- [PROBLEM TO WORK ON] Please copy all of the data that follows exactly, leaving any pictures out.

- [INPUT DATA]
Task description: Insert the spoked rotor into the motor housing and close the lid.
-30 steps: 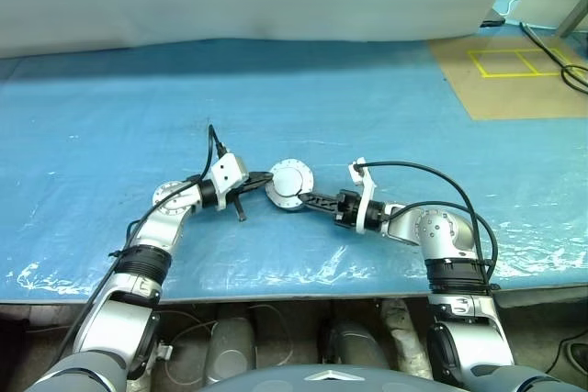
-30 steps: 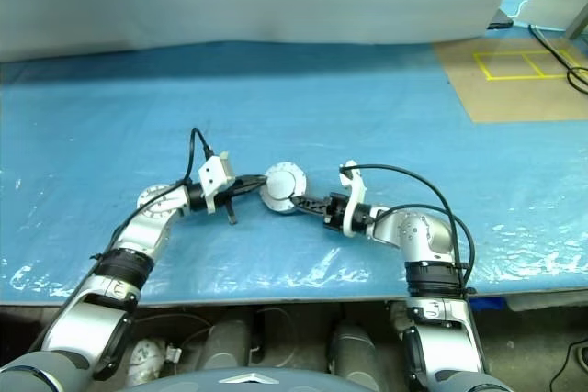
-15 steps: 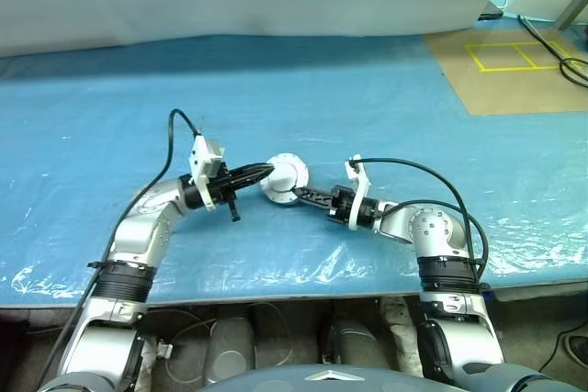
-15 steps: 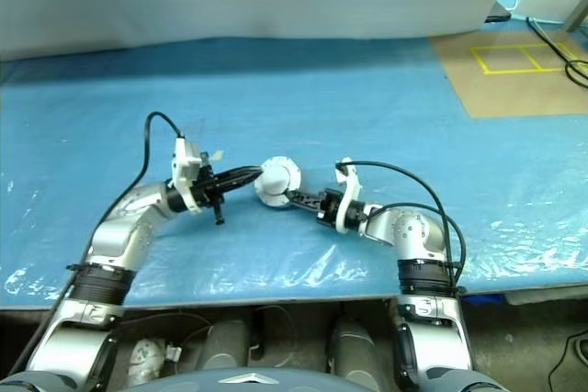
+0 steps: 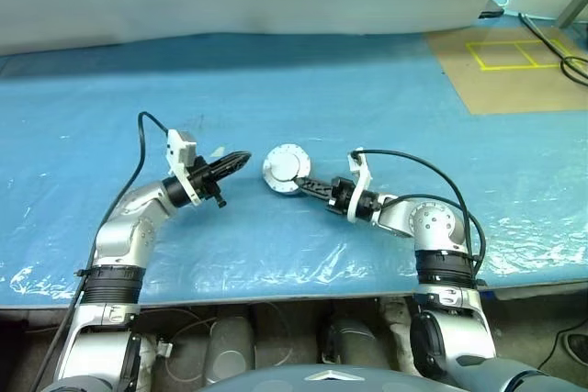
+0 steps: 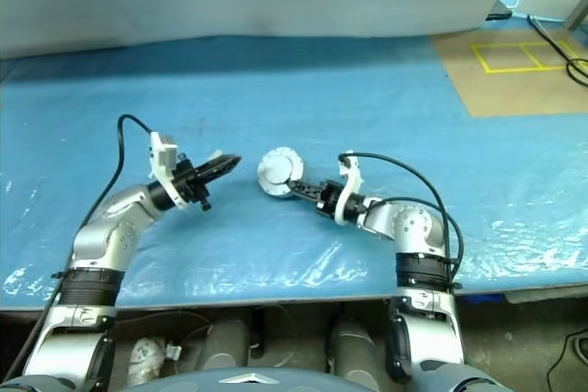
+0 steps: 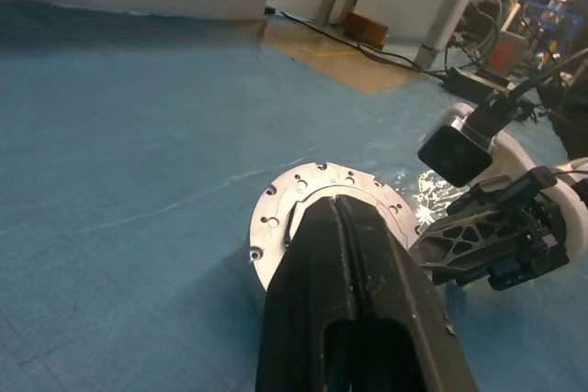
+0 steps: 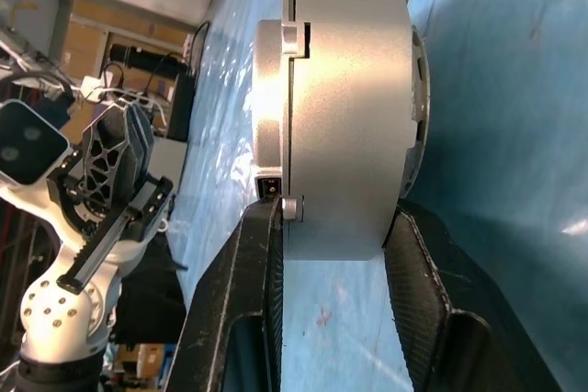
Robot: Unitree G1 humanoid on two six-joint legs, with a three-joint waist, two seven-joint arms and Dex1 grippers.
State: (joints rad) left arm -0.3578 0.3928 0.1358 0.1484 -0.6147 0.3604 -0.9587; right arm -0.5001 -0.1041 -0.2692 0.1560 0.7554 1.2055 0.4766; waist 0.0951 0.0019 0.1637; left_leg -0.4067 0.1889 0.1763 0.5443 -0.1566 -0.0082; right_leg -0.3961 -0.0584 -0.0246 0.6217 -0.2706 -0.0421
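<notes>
The counter (image 5: 386, 107) is covered edge to edge by a blue plastic sheet. A pale wall runs behind it, and past its far right corner a brown floor panel marked with yellow tape (image 5: 508, 55) and some black cables (image 5: 551, 39) can be seen.

The round silver-grey metal motor housing (image 5: 287, 168) is held above the blue sheet, near the middle of the counter. It is gripped edge-on by the right end effector (image 5: 296, 186), whose two black fingers (image 8: 415, 291) are set against its two opposite faces. In the right wrist view the round grey lid (image 8: 271, 117) is seen seated flush against the housing, a thin seam and small rim tabs marking the join. The spoked rotor cannot be made out.

The left end effector (image 5: 241, 159) is found just to the left of the housing, clear of it, with a strip of blue sheet between. Its black fingers (image 7: 354, 263) are pressed together into a single point aimed at the housing's flat pale face, and nothing is pinched between them.

No other loose thing is seen on the sheet around the housing, and the gap between it and the left end effector is unobstructed.
</notes>
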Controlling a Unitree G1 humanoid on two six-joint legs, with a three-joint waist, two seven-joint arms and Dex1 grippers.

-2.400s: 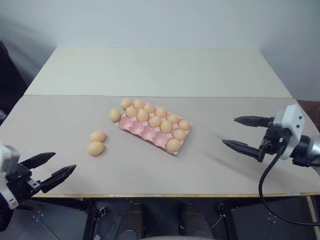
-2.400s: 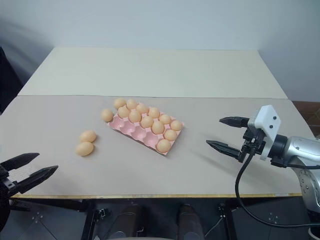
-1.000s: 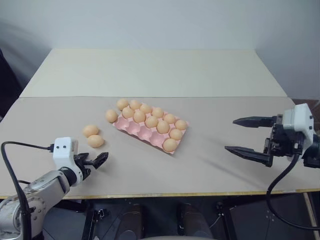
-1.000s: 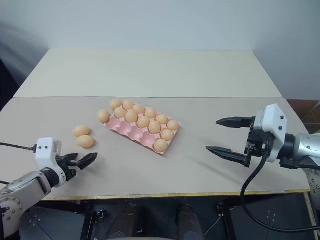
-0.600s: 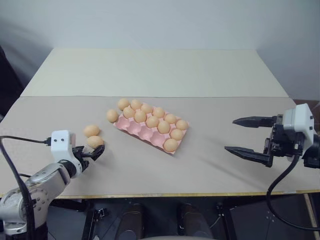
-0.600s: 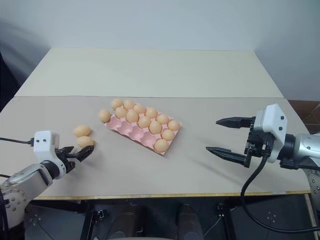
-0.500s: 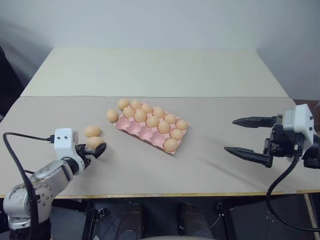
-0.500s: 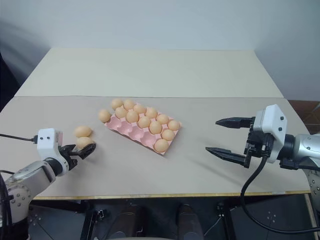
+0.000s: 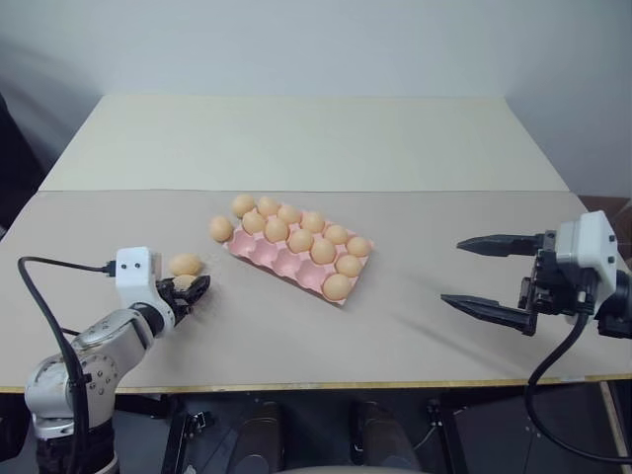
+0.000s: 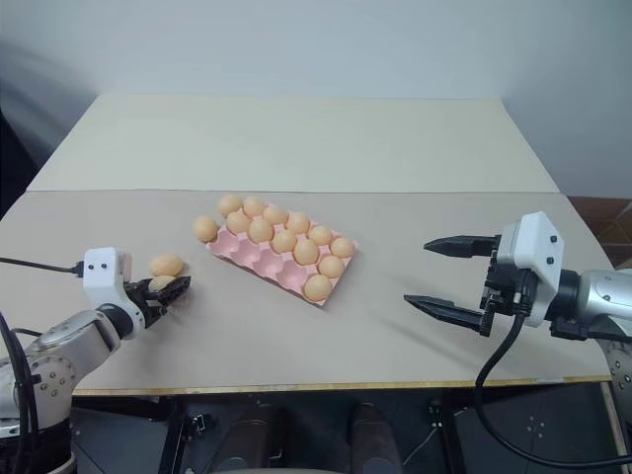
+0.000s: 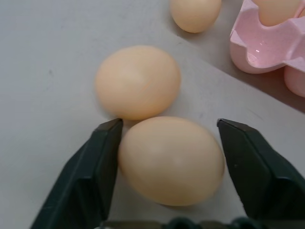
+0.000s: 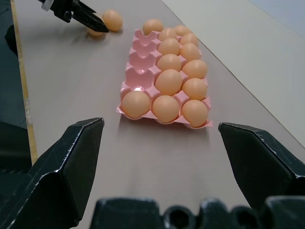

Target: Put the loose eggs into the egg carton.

- [YOUR RESPONSE]
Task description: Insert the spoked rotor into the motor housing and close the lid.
-30 steps: 
-30 steps: 
-15 steps: 
-15 steps: 
+0 steps: 
+0 steps: 
+0 steps: 
+0 steps: 
Robot: Unitree G1 humanoid on two six-joint legs, with a three-joint waist, two seven-joint arms and Dex1 grippers.
State: (joints rad) left arm -0.3578 0.3928 0.1358 0.1484 -0.6147 0.3604 -0.9587; right arm -0.5001 -0.1041 -0.2692 0.1560 0.7554 1.2055 0.4766; waist 0.0951 0.0019 0.1637; left_leg -0.4067 0.1889 0.1763 0.5443 -0.1566 -0.0082; right_leg -0.3961 -0.0584 -0.0246 0.6217 -0.2706 -0.0421
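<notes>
The counter (image 5: 386, 107) is covered edge to edge by a blue plastic sheet. A pale wall runs behind it, and past its far right corner a brown floor panel marked with yellow tape (image 5: 508, 55) and some black cables (image 5: 551, 39) can be seen.

The round silver-grey metal motor housing (image 5: 287, 168) is held above the blue sheet, near the middle of the counter. It is gripped edge-on by the right end effector (image 5: 296, 186), whose two black fingers (image 8: 415, 291) are set against its two opposite faces. In the right wrist view the round grey lid (image 8: 271, 117) is seen seated flush against the housing, a thin seam and small rim tabs marking the join. The spoked rotor cannot be made out.

The left end effector (image 5: 241, 159) is found just to the left of the housing, clear of it, with a strip of blue sheet between. Its black fingers (image 7: 354, 263) are pressed together into a single point aimed at the housing's flat pale face, and nothing is pinched between them.

No other loose thing is seen on the sheet around the housing, and the gap between it and the left end effector is unobstructed.
</notes>
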Controlling a Unitree G1 humanoid on two six-joint legs, with a three-joint waist, two seven-joint arms and Dex1 grippers.

-2.400s: 
-2.400s: 
-1.000s: 
-1.000s: 
-0.600s: 
-0.600s: 
-0.500s: 
-0.500s: 
+0.000s: 
+0.000s: 
+0.000s: 
+0.000s: 

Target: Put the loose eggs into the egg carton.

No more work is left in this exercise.